Individual Submission Summary
Share...

Direct link:

State and Racialized Heterogeneity in Medicaid Burdens and Economic Security around Childbirth

Thursday, November 13, 8:30 to 10:00am, Property: Grand Hyatt Seattle, Floor: 1st Floor/Lobby Level, Room: EA Amphitheater

Abstract

In 2022, 41% of births in the U.S. were covered by Medicaid: a federal-state partnership program that provides health insurance to low-income Americans. While federal statute sets parameters around administration, states are given autonomy to decide which populations and services to cover, how to deliver care, how much to reimburse providers, and more (Rudowitz et al., 2024). State decision-making around program eligibility and processes is consequential for low-income pregnant women and children; for example, those living in states with fewer administrative burdens—like shorter waiting times, waived face-to-face interview requirements, and longer recertification periods—are more likely to participate in Medicaid (Fox et al., 2023). These rules are both distributional and consequential (Herd & Moynihan, 2013). They are consequential because they may disrupt access to an entitlement program that reduces economic hardship around childbirth (Allen et al., 2024). They are also distributive in that they disproportionately burden racialized groups and those with fewer social and economic resources (Christensen et al., 2020; Ray et al., 2019).  
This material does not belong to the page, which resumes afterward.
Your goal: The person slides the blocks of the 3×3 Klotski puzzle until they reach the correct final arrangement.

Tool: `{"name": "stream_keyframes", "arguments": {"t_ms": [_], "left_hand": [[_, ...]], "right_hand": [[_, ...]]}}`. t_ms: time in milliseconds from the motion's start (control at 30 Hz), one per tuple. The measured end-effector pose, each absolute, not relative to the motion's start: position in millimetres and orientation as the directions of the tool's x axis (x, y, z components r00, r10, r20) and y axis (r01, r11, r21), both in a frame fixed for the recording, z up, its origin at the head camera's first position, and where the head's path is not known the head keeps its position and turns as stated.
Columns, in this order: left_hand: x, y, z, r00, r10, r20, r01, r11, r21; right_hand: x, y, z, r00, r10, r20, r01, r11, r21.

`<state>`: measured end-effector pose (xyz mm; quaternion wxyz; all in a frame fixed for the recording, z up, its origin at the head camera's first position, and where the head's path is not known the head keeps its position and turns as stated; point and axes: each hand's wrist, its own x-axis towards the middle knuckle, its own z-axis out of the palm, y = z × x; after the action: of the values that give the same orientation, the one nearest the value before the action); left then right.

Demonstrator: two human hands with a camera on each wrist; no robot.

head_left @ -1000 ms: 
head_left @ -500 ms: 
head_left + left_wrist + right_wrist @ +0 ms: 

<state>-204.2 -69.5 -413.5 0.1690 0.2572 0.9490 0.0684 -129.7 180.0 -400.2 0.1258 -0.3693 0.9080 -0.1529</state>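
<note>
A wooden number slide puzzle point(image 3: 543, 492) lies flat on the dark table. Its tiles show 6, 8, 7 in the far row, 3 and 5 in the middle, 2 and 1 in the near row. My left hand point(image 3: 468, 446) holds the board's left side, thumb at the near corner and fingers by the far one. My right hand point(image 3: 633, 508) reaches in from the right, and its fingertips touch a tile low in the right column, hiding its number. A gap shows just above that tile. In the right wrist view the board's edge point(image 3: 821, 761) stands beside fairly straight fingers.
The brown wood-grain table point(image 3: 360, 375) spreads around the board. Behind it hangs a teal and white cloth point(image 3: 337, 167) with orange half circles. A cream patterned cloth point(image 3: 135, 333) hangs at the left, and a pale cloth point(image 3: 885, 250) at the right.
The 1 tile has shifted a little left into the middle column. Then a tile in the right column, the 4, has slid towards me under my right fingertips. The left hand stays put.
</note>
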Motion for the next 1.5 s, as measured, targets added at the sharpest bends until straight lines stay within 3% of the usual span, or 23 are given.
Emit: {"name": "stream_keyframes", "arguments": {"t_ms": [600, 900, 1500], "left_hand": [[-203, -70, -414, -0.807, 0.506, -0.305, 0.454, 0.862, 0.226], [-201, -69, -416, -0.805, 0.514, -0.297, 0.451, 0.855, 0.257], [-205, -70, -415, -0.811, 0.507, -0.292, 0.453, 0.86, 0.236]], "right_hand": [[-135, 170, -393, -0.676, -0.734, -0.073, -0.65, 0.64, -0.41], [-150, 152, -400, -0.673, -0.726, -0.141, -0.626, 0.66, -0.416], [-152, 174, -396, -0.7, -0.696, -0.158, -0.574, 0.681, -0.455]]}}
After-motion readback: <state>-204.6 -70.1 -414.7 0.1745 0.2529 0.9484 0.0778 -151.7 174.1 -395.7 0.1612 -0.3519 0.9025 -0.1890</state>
This study asks two questions: what are the effects of state Medicaid program generosity on women’s economic security around childbirth? How do these effects differ by mothers’ race and ethnicity? I will measure state Medicaid burdens using an index capturing state-year variation in Medicaid eligibility, administrative burdens, and benefit levels (Fox et al., 2020). I use data from the 2008-2023 panels of the U.S. Survey of Income and Program Participation, a nationally-representative and longitudinal survey, to identify women who gave birth while participating in the survey and met their state’s income eligibility requirements for Medicaid prior to pregnancy. I create multiple indicators of economic security including the Economic Security Index, indicators of food insecurity and fiscal hardship, and indicators of income poverty using the official and supplemental poverty measures. 


I use different quasi-experimental methods to estimate the effects of Medicaid generosity on women’s economic security by leveraging variation within states and over time in Medicaid program rules. One uses a differences-in-differences approach with a continuous treatment (Callaway & Sant’Anna, 2024) to examine whether low-income women giving birth in states with more generous administrative rules following the Affordable Care Act (“higher-dose” states”) have different outcomes than women living in states with more restrictive rules (“lower-dose” states). The first set of models predicts Medicaid enrollment as a first stage. The second set of models predicts economic security around childbirth. I include state and time fixed effects and control for a host of time-varying person- and state-level covariates. To answer my second research question, I estimate a series of models interacting the treatment indicator with an indicator of identifying as non-Hispanic White, non-Hispanic-Black, Hispanic of any race, or non-Hispanic Asian.  


Altogether, this study engages with larger questions around how researchers might leverage survey data and measures of state policy variation to understand the distributive and consequential outcomes of state policy administration. It also makes a substantive contribution to research on Medicaid and the safety net for low-income women during a critical time period: the transition to parenthood.